Leí hoy mismo sobre Mail Goggles, el nuevo servicio de correo electrónico de Google, que trata de acabar con esas gambadas clandestinas que la mayoría hemos perpetrado: los correos electrónicos nocturnos en estado de embriaguez. El programa te pide que resuelvas cinco sencillos problemas matemáticos antes de enviar correos entre las diez de la noche y las cuatro de la mañana durante los findes. Por lo visto es la franja horaria en que nos cogemos las cogorzas -me temo que para algunos especímenes es más amplia-. Total, que antes de buscarnos la ruina con una expareja, compañero de curro, jefe, la mujer de un amigo o esa chica o chico con el que tenemos tan buen rollito en Facebook, soplaremos por este control de alcoholemia sui generis y si damos positivo, no nos dejará marcar. Incluso hablan de extender el programa a los móviles, que también tiene mucho peligro.

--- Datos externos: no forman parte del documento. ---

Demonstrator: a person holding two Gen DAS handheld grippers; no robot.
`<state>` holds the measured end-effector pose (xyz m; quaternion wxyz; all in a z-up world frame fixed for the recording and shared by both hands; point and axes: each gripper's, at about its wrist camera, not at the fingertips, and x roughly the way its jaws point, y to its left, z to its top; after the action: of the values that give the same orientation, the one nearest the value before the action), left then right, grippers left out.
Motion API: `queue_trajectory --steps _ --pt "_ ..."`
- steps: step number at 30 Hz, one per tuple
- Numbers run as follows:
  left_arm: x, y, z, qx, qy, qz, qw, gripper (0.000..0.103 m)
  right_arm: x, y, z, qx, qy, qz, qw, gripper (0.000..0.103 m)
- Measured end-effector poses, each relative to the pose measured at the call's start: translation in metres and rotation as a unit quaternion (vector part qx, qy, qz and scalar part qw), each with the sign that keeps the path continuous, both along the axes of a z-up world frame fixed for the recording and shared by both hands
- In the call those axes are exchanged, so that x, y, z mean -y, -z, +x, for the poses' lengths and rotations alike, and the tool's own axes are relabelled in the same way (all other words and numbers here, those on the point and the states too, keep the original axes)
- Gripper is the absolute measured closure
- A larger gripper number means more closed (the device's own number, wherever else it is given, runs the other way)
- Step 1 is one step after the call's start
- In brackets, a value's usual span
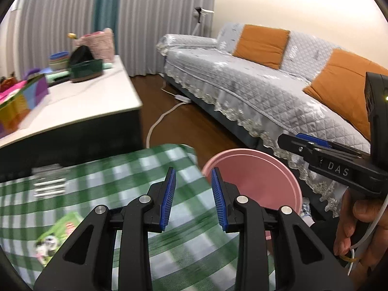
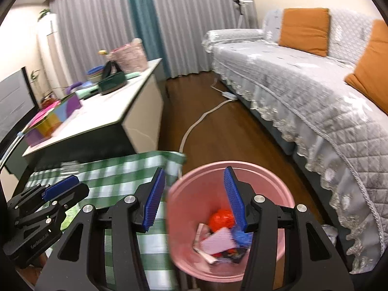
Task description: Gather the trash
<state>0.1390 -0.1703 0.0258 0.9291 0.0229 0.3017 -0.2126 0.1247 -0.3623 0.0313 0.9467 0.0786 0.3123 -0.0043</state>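
A pink trash bin [image 2: 184, 218] stands on the floor beside a table with a green checked cloth [image 2: 116, 169]. Several pieces of trash lie in the bin, among them an orange ball [image 2: 219, 219] and a pink wrapper [image 2: 218, 241]. My right gripper [image 2: 194, 198] is open and empty, above the bin's near rim. My left gripper [image 1: 192, 197] is open and empty over the cloth's [image 1: 109, 184] right edge, next to the bin [image 1: 266, 169]. A green packet [image 1: 59, 235] lies on the cloth at lower left. The right gripper [image 1: 315, 150] shows in the left wrist view, the left gripper [image 2: 48, 208] in the right wrist view.
A white cabinet [image 2: 101, 111] with coloured boxes, bowls and a green basket stands at back left. A grey covered sofa [image 2: 303, 92] with orange cushions fills the right. A white power strip and cable [image 2: 206, 114] lie on the wooden floor between them.
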Motion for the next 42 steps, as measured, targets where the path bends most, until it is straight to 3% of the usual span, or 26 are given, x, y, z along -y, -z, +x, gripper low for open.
queue_trajectory --steps 9,17,24,32,42 --pt "-0.097 -0.018 -0.009 0.014 -0.084 -0.007 0.9963 0.072 -0.098 -0.005 0.006 0.013 -0.076 0.016 0.997 0.052" --pt "-0.188 -0.025 -0.022 0.018 -0.17 -0.013 0.9852 0.072 -0.18 0.003 0.01 0.005 -0.138 0.012 0.99 0.052" --pt "-0.245 -0.027 -0.033 0.018 -0.228 -0.029 0.973 0.072 -0.248 0.029 -0.001 -0.016 -0.193 -0.001 0.981 0.052" --pt "-0.27 -0.027 -0.042 0.02 -0.245 -0.023 0.969 0.072 -0.306 0.058 -0.01 -0.045 -0.243 -0.03 0.969 0.052" --pt "-0.289 -0.015 -0.047 0.012 -0.26 -0.019 0.9653 0.072 -0.341 0.09 -0.01 -0.085 -0.269 -0.07 0.957 0.049"
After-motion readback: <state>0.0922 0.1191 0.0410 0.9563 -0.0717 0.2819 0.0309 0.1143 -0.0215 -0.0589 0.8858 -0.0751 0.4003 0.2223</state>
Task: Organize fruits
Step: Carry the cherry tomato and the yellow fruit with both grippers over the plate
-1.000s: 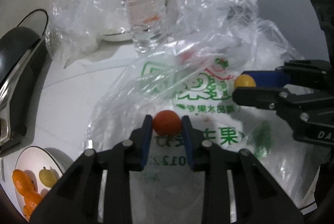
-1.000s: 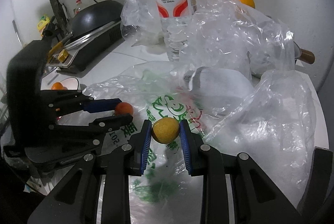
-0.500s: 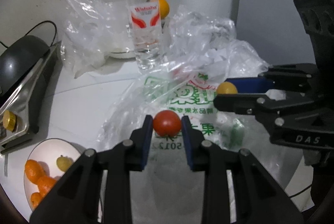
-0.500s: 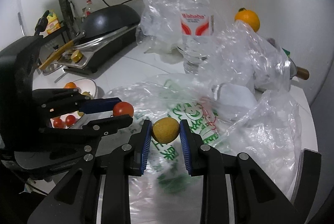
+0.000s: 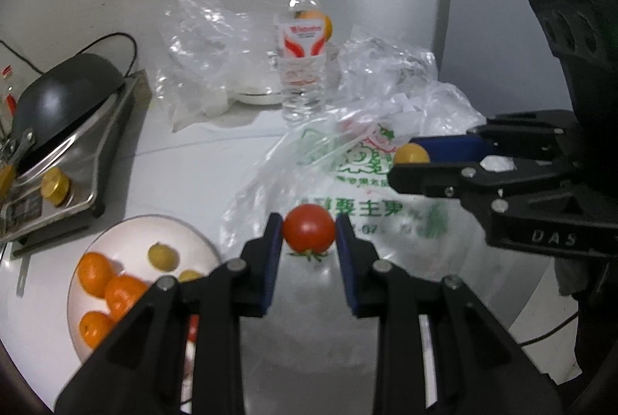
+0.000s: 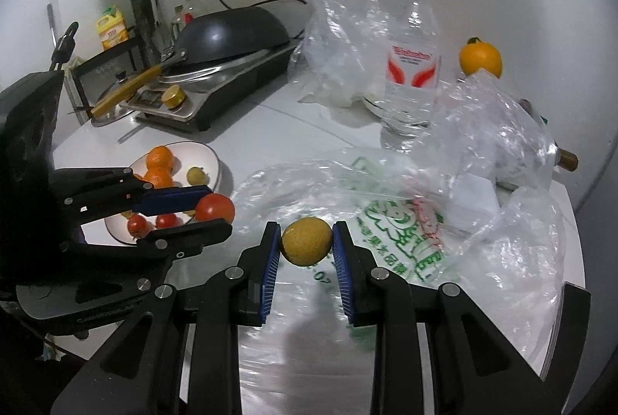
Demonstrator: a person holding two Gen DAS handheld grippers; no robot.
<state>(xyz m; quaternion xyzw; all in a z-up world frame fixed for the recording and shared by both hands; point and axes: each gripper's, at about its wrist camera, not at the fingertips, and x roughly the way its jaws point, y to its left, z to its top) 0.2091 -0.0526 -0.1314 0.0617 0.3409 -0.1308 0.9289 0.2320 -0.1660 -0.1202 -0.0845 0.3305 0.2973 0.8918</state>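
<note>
We are partway through sorting the fruit, by our reading. Our left gripper (image 5: 309,233) is clenched on a small round red tomato (image 5: 308,228), its green stem end facing down, held clear above the printed clear plastic bag (image 5: 370,191) that lies crumpled on the white worktop (image 5: 185,167). Our right gripper (image 6: 307,247) grasps a round yellow-green fruit with a rough skin (image 6: 307,246) in the same way, also lifted over the bag.

The round white plate (image 6: 210,154) sits to the left of the bag and already carries several small orange mandarins (image 6: 159,158), a yellow-green fruit (image 6: 197,175) and a few little red tomatoes (image 6: 138,225), so a good share of the work looks done. Neither held fruit is over the plate yet; the tomato is the nearer of the two.

What is left, as we judge it: carry both fruits across to the plate and set them among their kind. A larger orange (image 6: 480,58) rests at the back near the clear water bottle with a red label (image 6: 412,67), and may need fetching too. We cannot tell whether more fruit hides in the bags.
</note>
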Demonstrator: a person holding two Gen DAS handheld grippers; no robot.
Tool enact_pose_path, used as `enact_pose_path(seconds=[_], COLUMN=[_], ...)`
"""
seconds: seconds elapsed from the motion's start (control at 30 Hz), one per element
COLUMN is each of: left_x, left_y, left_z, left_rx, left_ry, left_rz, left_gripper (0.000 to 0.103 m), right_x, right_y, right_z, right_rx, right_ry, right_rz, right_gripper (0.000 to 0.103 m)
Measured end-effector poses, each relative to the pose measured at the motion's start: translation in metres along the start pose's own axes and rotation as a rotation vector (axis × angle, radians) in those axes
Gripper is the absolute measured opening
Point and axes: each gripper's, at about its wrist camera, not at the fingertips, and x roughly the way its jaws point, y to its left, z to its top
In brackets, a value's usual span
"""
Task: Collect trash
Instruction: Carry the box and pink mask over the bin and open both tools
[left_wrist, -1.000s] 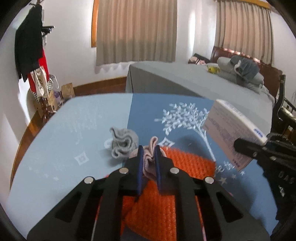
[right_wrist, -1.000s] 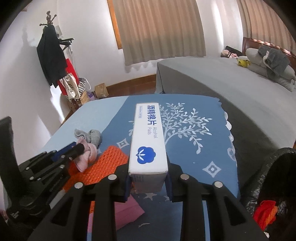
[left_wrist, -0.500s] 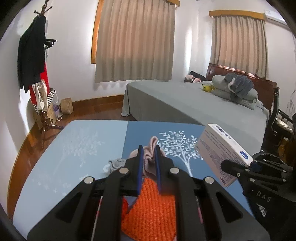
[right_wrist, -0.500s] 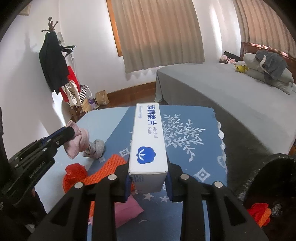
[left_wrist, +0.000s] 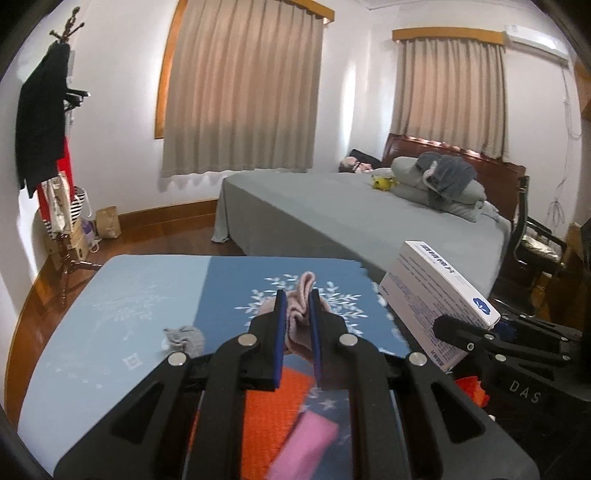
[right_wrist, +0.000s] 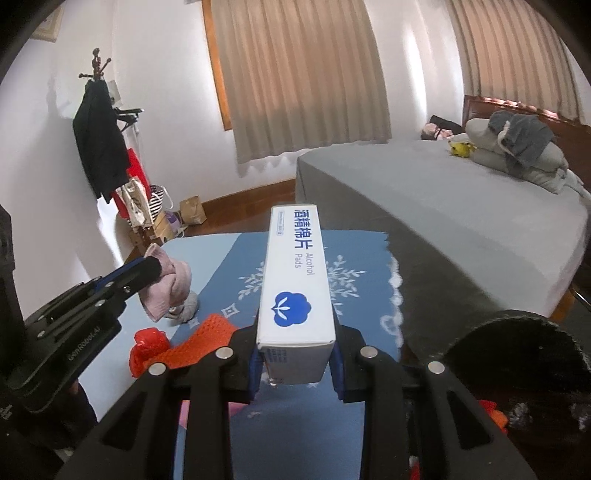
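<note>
My left gripper (left_wrist: 297, 325) is shut on a crumpled pink sock (left_wrist: 301, 306), lifted above the blue table (left_wrist: 122, 295); the same pink sock (right_wrist: 168, 284) hangs from it in the right wrist view. My right gripper (right_wrist: 295, 354) is shut on a white alcohol pads box (right_wrist: 295, 277), held lengthwise above the table; that box (left_wrist: 436, 295) shows at the right of the left wrist view. A grey sock (left_wrist: 184, 338) lies on the table. Orange mesh (right_wrist: 207, 336) and a pink flat piece (left_wrist: 306, 443) lie near the front edge.
A black trash bag (right_wrist: 517, 347) stands open at the right, with red and orange scraps inside. A crumpled red wrapper (right_wrist: 147, 347) lies by the mesh. Behind the table are a grey bed (right_wrist: 461, 218), a coat stand (left_wrist: 48, 147) at the left and curtained windows.
Both grippers have risen with their loads: the pink sock has come up off the orange mesh, and the box sits higher. The table now lies lower in both views.
</note>
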Motion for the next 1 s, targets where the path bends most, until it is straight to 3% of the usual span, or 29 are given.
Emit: enact_pose_path(seconds=[1.0], left_x=[0.001], left_y=[-0.161], left_z=[-0.018], left_rx=[0.133], left_ry=[0.007], left_rz=[-0.320], left_gripper=[0.011], right_x=[-0.102], right_y=[-0.123], right_z=[-0.035], right_rx=[0.166], right_ry=[-0.049], right_rz=[-0.282], right_gripper=[0.029])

Seguro que muchos se acordarán de la familia del inventor por no haber despabilado antes de aquella noche en que enviamos aquel correo que nos parecía genial, y que por la mañana nos produjo más dolores de cabeza que los ocho ron-colas. Quien esté libre de pecado…
Qué sabia la Biblia.

3 comentarios:

lalecubino dijo...

Es muy típico.

Un colega mío le dijo una vez a su novia que la noche anterior, (había salido de rodríguez), había llegado a casa a las 2..."o por ahí..."

Craso error, mensaje enviado por el susodicho a la susodicha a las 7 de la mañana diciéndole todo lo que la quería...

De traca.

IGNACIO DEL VALLE dijo...

Jaja...

Begoña dijo...

Hasta el momento jamás me arrepentí de ningún correo que haya mandado, porque aunque suene a broma no bebo.
Y hasta cuando en más de las ocasiones di más de lo que me dieron, la vida me lo retornó multiplicado por cuatro.
El sentido del humor es super necesario, y si un amigo de mi marido me enviase un correo diciéndome lindezas me lo tomaría a risa. Creo que google obvia la inteligencia de la persona que recibirá el mensaje.Y que evita muchas carcajadas necesarias en un mundo triste.